Transformations of infinitely divisible distributions via improper stochastic integrals

Let $X^{(\mu)}(ds)$ be an $\mathbb{R}^d$-valued homogeneous independently scattered random measure over $\mathbb{R}$ having $\mu$ as the distribution of $X^{(\mu)}((t,t+1])$. Let $f(s)$ be a nonrandom measurable function on an open interval $(a,b)$ where $-\infty\leqslant a<b\leqslant\infty$. The improper stochastic integral $\int_{a+}^{b-} f(s)X^{(\mu)}(ds)$ is studied. Its distribution $\Phi_f(\mu)$ defines a mapping from $\mu$ to an infinitely divisible distribution on $\mathbb{R}^d$. Three modifications (compensated, essential, and symmetrized) and absolute definability are considered. After their domains are characterized, necessary and sufficient conditions for the domains to be very large (or very small) in various senses are given.
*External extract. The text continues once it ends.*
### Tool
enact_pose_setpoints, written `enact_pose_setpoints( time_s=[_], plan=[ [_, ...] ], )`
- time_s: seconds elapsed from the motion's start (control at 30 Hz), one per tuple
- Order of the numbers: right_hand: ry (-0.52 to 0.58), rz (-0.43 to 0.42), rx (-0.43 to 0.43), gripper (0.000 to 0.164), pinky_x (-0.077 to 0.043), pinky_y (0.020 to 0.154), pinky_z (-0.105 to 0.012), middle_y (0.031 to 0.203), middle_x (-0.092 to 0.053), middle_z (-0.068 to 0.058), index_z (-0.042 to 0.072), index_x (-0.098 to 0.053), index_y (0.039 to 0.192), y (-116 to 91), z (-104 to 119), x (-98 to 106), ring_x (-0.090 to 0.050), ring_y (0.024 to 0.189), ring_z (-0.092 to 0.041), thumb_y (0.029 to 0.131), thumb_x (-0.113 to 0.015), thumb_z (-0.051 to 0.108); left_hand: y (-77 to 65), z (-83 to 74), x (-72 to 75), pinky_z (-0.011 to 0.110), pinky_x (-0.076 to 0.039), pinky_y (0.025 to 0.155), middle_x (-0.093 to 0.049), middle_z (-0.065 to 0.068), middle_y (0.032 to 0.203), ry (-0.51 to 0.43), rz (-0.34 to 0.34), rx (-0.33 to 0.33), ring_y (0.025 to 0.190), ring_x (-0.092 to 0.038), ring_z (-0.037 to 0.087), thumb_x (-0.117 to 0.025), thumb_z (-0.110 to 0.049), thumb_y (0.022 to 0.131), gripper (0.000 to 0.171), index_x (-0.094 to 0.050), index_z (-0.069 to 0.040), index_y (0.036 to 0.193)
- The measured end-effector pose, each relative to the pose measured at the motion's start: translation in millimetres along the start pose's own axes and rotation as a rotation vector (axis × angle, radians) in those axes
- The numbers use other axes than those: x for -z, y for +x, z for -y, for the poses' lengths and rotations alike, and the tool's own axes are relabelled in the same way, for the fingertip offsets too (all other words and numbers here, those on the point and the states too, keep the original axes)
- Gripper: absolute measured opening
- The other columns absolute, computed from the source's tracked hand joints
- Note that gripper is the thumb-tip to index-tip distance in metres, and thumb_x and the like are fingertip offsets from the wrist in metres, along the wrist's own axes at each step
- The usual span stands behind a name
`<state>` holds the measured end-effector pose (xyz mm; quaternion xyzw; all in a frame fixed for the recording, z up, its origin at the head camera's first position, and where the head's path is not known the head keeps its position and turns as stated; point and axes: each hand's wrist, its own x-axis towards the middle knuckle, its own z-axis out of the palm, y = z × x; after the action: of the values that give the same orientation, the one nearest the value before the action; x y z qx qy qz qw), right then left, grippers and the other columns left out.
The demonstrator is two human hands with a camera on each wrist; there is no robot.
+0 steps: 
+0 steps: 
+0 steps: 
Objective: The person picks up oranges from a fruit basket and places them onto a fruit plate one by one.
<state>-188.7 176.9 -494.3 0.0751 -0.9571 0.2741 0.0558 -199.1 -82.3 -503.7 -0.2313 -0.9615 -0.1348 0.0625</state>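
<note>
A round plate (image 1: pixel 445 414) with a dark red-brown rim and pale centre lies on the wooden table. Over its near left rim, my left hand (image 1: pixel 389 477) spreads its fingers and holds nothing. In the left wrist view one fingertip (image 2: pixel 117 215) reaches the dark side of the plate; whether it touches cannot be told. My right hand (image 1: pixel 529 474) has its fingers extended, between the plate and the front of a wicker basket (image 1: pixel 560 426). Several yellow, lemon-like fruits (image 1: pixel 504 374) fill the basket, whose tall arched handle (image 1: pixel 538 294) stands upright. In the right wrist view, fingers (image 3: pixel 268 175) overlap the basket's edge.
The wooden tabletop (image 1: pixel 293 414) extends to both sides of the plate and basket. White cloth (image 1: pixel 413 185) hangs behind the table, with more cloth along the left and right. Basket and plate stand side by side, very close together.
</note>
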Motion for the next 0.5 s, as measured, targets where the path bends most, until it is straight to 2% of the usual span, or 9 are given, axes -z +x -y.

The concept of the dual in the class of purely non-Gaussian infinitely divisible distributions on $\mathbb{R}^d$ is introduced and employed in studying some examples. The $\tau$-measure $\tau$ of function $f$ is introduced and whether $\tau$ determines $\Phi_f$ is discussed. Related transformations of L\'evy measures are also studied.